Mr. Zweig added that many health complaints made by abutters relative to the turbines have been “self reported,” and that there is not sufficient evidence to suggest that the turbines are to blame for ailments such as headaches, nausea, lack of sleep, and stress.
“How many jobs will be lost, how many families displaced because of this action?” Mr. Zweig asked of the potential ramifications of stopping the turbines.
Mr. Latimer said that stopping the turbines would be a waste of both state and taxpayer dollars, and criticized residents who challenge the town’s efforts to promote wind energy and climate change.
“They’re serving fossil fuel companies, Eversource, and the Koch Brothers. That’s right,” he said. Mr. Latimer encouraged the town to look at other avenues for addressing the abutters’ concerns apart from taking down the turbines, including offering abutters settlements or buyouts.
However, many who spoke Tuesday night expressed frustration with the lack of progress with the turbines. Judith Fenwick, a member of Precinct One, said while she initially supported the construction of the wind turbines, she believes the town should begin exploring options for solar energy.
“The hard political reality is we have to move beyond wind, with all of its messy, moving parts, and move toward solar,” Ms. Fenwick said.
Brent Putnam, a resident of Precinct Nine, also expressed disappointment with the town’s turbines.
“We’re still fishing, but we’re not pulling any fish,” he said. “I ask you to vote this down.
Precinct Six resident Marc P. Finneran applauded Mr. Zweig’s work on other town issues, including the ongoing sewer projects. But he challenged Mr. Zweig’s facts regarding the cost effects of stopping the turbines. He said there is no guarantee that the turbines would generate $15 million worth of energy, adding that the turbines would not need to be taken down at all.
Mr. Finneran also accused the town of “bait and switch” tactics, claiming it promised residents it would construct smaller, 660 megawatt turbines before building the much larger turbines currently in operation. He added that he believes abutters’ health concerns are valid.
“I believe these people,” he said, referring to abutters to the turbines. “I believe we’re doing damage to them. This was a bait and switch, and it’s illegal.”
Kathleen R. Driscoll, a resident of Precinct Seven, said while the 660 kW turbines were discussed, they were never decided upon by the town.

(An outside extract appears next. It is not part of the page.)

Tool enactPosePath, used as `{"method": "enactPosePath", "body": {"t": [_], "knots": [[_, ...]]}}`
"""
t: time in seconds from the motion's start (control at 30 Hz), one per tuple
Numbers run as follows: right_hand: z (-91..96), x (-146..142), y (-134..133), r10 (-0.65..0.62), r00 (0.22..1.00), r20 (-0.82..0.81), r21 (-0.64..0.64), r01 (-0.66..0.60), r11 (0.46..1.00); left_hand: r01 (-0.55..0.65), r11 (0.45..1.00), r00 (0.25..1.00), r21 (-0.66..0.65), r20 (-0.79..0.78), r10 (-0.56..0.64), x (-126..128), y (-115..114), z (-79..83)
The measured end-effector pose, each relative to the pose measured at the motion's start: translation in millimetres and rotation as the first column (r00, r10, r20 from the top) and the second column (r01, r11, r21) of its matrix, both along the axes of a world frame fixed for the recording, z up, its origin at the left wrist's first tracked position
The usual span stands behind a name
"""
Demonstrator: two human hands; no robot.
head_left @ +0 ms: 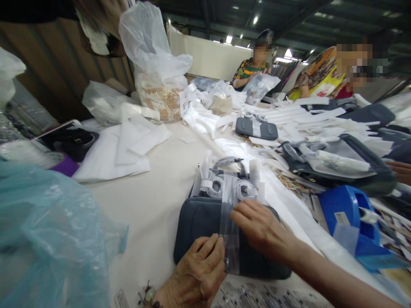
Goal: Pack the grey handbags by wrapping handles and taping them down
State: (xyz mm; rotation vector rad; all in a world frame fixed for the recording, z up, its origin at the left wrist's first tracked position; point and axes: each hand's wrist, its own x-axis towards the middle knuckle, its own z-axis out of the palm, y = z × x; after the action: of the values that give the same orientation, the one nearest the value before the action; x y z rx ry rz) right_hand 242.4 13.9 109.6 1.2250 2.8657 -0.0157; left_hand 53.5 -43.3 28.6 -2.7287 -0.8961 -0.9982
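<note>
One dk blue-grey handbag [199, 220] on white tabletop [144, 205], under L hand [204, 267] & R hand [257, 224].
L hand's on lower front, fingers tog., tips by L edge of clear plastic strip [230, 244] running down handbag's middle; R hand's higher, at the strip's R side, fingers bent. Can't tell if either pinches the strip. Two film-wrapped coils [216, 187] sit at handbag's far edge, just beyond R hand.
</note>
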Motion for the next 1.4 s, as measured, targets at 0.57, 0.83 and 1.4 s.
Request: {"method": "enactPosePath", "body": {"t": [0.57,0.83,1.4], "knots": [[-85.1,39,-74,0.356,0.864,-0.357,0.541,-0.120,0.832,-0.103,0.980,0.954,-0.169,0.262,0.145,-21,29,24.7],[-21.6,34,-28,-0.028,0.785,-0.619,0.386,0.335,0.860,-0.378,0.853,0.919,-0.360,-0.038,0.392,23,112,83.2],[-43.6,0,17,-0.182,0.847,-0.499,0.130,0.281,0.951,-0.334,0.685,0.920,-0.647,-0.383,0.086,22,188,82.7]]}}
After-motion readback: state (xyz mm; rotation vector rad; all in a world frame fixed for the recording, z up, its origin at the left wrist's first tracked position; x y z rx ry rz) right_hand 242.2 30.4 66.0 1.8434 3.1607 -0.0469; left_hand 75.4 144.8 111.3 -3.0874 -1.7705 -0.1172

Linda D. Whitehead, a member of Precinct One, said you can “feel” the impact of the wind turbines, and noted that there are more people affected by the turbines than residents may be aware of.
“This is not a handful of people,” Ms. Whitehead said. “It’s 40 families. If you’re thinking about taking houses away, you think about that.”
Others in attendance, including Thomas Walrath of Precinct Three, said Town Meeting should stand by the vote at the 2013 town election, where a two-thirds majority voted against taking down the turbines.
“I like the idea that we have democracy, and that that vote counts,” he said.